Is this community still alive? If yes I've got a Rust-question.

@[email protected] · 2 years ago

Is this community still alive? If yes I've got a Rust-question.

@orclev · edit-2 2 years ago

I decided to crack open the source of the Max7219 crate to get a better idea of what’s going on.

Reading the chips datasheet it looks like it’s expecting 16 bit packets sent in little endian format on the wire. The high byte consists of a 4 bit segment address (or command) and then 4 bits of padding. The low byte is interpreted depending on the address or command in the high byte as well as what the currently set decoding mode is.
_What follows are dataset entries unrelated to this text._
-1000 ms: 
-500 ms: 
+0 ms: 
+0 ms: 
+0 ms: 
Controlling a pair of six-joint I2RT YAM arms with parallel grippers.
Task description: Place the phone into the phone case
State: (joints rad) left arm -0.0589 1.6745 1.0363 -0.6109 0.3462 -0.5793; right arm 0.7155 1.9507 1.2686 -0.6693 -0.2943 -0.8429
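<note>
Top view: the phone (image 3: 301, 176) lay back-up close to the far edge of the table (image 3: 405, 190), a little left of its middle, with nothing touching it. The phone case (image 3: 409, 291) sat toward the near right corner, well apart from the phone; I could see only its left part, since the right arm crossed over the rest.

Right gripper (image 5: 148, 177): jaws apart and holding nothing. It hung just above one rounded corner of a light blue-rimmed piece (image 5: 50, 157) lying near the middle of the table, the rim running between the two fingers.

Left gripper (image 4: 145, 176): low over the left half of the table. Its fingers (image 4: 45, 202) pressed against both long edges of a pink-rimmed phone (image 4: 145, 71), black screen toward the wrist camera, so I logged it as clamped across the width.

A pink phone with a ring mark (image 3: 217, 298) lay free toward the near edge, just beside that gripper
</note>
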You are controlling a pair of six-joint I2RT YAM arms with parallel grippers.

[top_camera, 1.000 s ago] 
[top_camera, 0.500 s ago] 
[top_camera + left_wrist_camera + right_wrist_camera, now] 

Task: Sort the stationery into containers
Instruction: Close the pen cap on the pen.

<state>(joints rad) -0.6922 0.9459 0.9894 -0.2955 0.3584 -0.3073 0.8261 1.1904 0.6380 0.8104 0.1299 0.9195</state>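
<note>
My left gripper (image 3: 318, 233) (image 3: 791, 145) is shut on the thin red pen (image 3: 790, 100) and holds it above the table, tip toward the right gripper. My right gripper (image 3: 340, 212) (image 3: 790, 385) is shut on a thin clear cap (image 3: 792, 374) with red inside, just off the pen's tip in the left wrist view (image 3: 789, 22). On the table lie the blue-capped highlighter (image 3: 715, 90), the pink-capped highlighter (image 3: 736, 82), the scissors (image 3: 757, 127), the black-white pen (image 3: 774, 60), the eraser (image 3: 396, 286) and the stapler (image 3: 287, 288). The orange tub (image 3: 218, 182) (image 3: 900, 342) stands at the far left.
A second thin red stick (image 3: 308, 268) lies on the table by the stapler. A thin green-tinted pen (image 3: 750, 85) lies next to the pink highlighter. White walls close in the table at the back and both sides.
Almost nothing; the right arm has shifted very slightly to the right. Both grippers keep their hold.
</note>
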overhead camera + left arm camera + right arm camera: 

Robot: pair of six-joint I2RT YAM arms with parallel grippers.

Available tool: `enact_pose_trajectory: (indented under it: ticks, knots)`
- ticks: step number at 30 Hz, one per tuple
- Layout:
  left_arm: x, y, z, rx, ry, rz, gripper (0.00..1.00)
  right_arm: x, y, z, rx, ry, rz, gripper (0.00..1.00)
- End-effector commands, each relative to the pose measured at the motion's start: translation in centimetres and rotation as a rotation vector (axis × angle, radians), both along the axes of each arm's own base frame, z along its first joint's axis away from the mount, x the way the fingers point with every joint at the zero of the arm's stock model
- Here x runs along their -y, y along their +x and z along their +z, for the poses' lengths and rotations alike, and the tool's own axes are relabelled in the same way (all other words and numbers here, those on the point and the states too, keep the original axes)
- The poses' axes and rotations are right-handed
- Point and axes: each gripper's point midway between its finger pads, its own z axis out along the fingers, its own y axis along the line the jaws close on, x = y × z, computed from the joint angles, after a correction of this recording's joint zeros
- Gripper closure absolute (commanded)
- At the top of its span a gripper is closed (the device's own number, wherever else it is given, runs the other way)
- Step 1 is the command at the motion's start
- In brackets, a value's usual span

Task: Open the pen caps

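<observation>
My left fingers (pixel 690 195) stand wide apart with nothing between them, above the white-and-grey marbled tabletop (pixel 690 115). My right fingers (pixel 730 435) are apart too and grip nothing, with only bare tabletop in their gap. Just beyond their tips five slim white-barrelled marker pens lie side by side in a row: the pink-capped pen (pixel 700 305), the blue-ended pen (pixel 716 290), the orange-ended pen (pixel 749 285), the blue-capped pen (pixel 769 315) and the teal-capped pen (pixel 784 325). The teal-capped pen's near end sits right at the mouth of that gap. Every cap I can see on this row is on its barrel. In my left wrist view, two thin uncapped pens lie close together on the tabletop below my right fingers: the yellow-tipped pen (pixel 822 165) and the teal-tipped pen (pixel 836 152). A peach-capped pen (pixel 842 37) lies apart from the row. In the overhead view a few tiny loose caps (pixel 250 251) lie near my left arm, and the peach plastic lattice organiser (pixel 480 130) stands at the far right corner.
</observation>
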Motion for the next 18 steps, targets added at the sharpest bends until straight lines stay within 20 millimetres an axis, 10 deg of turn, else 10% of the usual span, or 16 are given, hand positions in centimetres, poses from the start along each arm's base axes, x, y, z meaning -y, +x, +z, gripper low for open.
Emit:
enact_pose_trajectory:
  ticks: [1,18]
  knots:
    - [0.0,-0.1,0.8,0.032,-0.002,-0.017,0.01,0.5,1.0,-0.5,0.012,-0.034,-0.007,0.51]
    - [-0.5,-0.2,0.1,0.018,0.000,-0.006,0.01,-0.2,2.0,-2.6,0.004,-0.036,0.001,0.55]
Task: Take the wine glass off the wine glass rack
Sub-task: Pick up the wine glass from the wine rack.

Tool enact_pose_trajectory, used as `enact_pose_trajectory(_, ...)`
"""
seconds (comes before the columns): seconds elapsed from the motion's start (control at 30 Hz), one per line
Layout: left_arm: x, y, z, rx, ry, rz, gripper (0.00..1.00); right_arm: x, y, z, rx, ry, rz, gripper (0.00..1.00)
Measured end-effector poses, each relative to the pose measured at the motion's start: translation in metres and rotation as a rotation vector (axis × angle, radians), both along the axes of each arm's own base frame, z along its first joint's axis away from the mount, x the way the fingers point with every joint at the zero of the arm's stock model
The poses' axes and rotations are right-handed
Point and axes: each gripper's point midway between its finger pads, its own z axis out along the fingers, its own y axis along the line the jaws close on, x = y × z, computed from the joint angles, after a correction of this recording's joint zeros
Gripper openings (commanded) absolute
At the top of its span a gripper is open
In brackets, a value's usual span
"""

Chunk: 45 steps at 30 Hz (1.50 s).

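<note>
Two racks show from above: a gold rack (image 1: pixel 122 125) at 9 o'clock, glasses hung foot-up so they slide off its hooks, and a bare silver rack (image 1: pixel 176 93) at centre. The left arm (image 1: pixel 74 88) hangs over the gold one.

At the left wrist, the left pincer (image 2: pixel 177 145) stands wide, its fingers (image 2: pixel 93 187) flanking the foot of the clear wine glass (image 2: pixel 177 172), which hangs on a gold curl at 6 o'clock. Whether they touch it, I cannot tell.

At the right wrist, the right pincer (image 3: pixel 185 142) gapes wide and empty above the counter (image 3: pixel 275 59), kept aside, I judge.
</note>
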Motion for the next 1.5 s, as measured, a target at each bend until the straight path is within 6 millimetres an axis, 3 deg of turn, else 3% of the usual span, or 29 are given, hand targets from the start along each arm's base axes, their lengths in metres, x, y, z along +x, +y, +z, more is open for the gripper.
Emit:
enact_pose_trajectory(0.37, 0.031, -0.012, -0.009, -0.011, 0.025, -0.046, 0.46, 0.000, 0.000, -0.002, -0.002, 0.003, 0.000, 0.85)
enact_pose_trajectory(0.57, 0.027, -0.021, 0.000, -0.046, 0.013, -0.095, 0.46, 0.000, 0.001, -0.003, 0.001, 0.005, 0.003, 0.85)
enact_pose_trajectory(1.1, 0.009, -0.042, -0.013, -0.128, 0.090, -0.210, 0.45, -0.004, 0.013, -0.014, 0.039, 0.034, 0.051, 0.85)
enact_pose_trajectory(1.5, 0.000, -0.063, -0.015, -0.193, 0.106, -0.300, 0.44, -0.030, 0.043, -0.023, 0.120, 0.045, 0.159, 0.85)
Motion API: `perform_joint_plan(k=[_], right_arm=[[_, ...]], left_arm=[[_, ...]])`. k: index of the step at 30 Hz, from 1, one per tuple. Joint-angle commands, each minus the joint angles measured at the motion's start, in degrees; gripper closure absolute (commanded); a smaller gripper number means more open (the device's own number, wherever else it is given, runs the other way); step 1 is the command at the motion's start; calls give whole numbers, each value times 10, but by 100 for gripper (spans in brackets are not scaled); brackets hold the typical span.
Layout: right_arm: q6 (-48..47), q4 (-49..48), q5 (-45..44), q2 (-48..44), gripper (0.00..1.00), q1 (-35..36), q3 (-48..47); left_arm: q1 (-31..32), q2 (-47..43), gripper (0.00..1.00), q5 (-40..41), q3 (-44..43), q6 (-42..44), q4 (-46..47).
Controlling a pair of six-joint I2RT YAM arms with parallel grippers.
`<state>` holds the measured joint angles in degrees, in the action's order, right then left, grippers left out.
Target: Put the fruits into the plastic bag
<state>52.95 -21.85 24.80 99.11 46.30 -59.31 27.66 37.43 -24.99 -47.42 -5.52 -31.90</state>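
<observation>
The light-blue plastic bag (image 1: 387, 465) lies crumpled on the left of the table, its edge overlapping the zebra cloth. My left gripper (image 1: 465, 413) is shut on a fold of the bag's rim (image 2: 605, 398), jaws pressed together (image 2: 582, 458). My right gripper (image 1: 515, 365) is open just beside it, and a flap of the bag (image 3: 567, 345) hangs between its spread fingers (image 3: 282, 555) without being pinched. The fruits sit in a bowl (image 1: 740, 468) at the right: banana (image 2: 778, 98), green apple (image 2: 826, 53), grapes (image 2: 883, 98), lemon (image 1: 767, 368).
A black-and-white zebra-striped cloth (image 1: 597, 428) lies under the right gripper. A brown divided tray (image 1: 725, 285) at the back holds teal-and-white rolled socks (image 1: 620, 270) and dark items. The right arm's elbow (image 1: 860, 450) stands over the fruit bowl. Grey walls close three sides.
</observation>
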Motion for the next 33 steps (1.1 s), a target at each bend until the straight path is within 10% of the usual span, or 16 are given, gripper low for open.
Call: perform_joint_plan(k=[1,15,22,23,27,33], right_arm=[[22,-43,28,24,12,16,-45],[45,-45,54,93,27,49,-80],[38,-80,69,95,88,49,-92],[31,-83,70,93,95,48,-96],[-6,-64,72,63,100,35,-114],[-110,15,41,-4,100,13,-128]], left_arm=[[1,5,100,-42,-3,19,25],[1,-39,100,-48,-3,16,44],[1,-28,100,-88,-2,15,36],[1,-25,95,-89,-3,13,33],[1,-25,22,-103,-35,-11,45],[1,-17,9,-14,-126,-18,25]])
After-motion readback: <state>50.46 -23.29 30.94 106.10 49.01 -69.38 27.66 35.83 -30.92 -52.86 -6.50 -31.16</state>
Looking at the code for the crate, I see in the Spi struct it declares a buffer like so buffer: [u8; MAX_DISPLAYS * 2],. I believe a more correct version of that declaration would be buffer: [u16; MAX_DISPLAYS],. Then looking at the actual implementation of the write_raw method I see this:

    fn write_raw(&amp;mut self, addr: usize, header: u8, data: u8) -> Result {
        let offset = addr * 2;
        let max_bytes = self.devices * 2;
        self.buffer = [0; MAX_DISPLAYS * 2];

        self.buffer[offset] = header;
        self.buffer[offset + 1] = data;

        self.spi
            .write(&amp;self.buffer[0..max_bytes])
            .map_err(|_| DataError::Spi)?;

        Ok(())
    }

where once again a bunch of double counting of u8s is being done. I think a more accurate version of that would be:

    fn write_raw(&amp;mut self, addr: usize, header: u8, data: u8) -> Result {
        self.buffer = [0; MAX_DISPLAYS];

        self.buffer[addr] = u16::from_ne_bytes([header, data]);
 
        self.spi
            .write(&amp;self.buffer[0..self.devices])
            .map_err(|_| DataError::Spi)?;

        Ok(())
    }

This skips messing around with packing the u8 bytes into pairs via address calculations and instead uses the from_ne_bytes function to directly pack the address/header byte and the data byte into a little endian u16 suitable for serialization across the SPI bus. I’m not 100% sure that from_ne_bytes is correct in this case, as I’m not entirely clear how that would interact with the native endianness of the CPU and the SPI controller, but I’m hoping that by explicitly putting the header in the high byte that it would respect that. Some experimentation would be necessary there I think to make sure it was actually portable.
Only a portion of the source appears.